In the international arena, Craxi helped dissidents and Socialist parties throughout the world to organise and become independent. Notable recipients of his logistical help were the Spanish Socialist Workers' Party (PSOE) during Francisco Franco's dictatorship and dramatist Jiři Pelikan, in the former Czechoslovakia. Rare footage of Craxi trying to lay flowers at the tomb of Salvador Allende has been unearthed from RAI's (Radiotelevisione Italiana) archives.

There is also evidence that part of Craxi's illegally earned money was given in secret to leftist political opposition in Uruguay during the military dictatorship, to Solidarity in the period of Jaruzelski rule in Poland and to Yasser Arafat and his Palestine Liberation Organization because of Craxi's sympathy for the Palestinian cause. He also played a role in the 1987 seizure of power in Tunisia by Zine el Abidine Ben Ali.

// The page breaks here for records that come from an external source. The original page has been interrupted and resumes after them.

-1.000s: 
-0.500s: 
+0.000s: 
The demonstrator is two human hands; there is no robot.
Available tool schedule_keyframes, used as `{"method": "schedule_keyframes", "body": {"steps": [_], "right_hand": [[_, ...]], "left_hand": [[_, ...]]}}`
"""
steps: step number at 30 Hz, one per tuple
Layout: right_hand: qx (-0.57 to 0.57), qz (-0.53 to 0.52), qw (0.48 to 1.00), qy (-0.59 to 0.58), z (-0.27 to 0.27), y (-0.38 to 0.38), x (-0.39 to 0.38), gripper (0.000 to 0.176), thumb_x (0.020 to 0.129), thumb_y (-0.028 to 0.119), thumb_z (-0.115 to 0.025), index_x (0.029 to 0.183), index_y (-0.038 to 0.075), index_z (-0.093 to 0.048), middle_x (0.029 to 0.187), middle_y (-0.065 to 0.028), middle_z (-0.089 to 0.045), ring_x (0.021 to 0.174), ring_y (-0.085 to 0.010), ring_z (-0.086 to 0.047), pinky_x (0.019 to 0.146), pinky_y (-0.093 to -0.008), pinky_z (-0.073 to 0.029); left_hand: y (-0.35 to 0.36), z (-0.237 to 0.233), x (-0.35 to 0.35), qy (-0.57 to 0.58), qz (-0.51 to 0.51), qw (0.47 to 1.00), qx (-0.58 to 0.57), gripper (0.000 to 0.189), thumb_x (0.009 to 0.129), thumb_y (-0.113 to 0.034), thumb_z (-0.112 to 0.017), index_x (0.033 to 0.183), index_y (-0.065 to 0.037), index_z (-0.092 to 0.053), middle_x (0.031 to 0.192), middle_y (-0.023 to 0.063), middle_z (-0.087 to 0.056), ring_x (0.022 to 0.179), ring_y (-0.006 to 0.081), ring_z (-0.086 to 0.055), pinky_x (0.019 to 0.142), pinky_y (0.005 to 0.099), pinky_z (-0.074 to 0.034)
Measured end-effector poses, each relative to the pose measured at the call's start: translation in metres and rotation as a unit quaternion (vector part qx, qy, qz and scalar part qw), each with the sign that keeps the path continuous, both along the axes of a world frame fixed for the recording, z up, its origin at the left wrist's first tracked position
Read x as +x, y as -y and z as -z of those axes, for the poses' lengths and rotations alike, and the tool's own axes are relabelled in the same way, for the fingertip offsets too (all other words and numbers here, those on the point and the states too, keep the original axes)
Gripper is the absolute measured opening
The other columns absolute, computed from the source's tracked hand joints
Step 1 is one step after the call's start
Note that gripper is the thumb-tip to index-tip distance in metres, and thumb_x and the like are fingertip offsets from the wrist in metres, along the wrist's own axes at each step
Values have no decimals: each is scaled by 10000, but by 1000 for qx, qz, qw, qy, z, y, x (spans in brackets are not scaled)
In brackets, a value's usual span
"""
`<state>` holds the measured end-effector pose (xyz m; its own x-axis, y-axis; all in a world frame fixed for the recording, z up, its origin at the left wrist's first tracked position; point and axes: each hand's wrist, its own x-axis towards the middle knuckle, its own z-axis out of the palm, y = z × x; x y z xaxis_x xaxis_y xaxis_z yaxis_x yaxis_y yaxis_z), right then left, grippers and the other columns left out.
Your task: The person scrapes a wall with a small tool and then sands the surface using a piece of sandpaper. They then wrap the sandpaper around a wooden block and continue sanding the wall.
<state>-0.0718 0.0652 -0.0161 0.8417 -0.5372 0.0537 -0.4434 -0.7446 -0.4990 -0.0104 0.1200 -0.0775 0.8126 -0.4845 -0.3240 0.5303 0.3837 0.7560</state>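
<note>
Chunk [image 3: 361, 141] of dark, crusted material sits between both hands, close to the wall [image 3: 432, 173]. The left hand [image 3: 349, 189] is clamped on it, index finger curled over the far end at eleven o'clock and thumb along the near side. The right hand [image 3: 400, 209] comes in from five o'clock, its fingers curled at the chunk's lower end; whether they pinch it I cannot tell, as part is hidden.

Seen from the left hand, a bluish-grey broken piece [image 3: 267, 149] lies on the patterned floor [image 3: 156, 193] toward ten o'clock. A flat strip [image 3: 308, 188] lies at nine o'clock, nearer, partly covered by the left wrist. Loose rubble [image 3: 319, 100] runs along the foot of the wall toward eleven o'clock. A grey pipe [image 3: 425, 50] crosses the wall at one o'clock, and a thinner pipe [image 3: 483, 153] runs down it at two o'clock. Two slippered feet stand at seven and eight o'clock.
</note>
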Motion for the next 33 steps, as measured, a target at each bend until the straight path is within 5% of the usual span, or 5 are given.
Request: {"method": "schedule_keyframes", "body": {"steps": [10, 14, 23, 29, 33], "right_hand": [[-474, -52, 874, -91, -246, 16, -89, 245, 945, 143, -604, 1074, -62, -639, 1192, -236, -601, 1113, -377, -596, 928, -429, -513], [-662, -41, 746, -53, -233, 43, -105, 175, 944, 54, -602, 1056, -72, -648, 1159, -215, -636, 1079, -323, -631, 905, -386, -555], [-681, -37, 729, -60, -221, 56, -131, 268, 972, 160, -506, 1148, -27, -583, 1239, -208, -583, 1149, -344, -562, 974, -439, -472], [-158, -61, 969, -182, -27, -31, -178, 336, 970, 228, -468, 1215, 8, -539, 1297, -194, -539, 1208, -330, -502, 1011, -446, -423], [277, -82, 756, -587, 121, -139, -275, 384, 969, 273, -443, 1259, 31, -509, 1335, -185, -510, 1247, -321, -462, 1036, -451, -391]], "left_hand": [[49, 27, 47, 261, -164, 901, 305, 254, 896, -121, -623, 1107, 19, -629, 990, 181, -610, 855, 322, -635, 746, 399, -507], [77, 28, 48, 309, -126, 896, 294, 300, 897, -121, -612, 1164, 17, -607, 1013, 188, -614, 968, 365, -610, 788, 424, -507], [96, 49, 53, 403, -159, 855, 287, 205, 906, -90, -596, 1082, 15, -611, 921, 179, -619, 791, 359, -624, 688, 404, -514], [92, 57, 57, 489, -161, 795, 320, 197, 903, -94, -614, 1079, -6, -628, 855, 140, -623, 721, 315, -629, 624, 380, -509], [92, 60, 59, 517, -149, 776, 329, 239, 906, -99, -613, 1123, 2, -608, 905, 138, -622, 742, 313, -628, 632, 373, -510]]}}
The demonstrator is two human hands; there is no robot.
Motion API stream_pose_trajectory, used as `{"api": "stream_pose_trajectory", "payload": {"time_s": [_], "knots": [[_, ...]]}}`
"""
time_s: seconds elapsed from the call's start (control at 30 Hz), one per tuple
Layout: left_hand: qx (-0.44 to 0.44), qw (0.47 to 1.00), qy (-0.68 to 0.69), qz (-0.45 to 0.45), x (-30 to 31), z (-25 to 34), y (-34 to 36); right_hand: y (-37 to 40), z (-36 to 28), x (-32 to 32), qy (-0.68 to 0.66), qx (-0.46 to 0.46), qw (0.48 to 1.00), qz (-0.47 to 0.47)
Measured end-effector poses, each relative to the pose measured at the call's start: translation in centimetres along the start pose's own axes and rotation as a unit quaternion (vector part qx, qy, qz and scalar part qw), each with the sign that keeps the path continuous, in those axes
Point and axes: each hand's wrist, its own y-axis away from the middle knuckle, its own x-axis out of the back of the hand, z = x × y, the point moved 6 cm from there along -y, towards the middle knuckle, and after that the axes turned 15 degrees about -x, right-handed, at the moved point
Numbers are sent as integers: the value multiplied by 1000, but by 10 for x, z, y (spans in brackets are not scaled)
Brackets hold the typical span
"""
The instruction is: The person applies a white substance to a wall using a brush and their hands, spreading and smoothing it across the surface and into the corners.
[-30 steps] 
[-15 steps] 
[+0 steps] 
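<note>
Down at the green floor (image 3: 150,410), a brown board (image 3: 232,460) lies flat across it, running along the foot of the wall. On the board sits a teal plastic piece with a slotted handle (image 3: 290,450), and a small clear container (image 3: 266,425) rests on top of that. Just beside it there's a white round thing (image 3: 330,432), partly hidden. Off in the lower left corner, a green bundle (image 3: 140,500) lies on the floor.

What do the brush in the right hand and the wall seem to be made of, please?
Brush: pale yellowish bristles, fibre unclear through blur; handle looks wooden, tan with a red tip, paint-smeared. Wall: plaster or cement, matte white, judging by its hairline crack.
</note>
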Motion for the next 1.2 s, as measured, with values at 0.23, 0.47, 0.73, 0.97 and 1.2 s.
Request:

==== Sigonella crisis ====

Internationally, Craxi is perhaps best remembered for an incident in October 1985, when he refused the request of US president Ronald Reagan to extradite the hijackers of the cruise ship Achille Lauro. After protracted negotiations, the hijackers were given safe passage to Egypt by plane. Three United States Navy F-14's forced the plane down to the United States Naval Air Facility (NAF) of Sigonella. According to the version of political circles in Washington, Craxi first gave the United States Forces permission to detain the terrorists, but he later reneged on the deal. He ordered Italian troops to surround the US Forces protecting the plane.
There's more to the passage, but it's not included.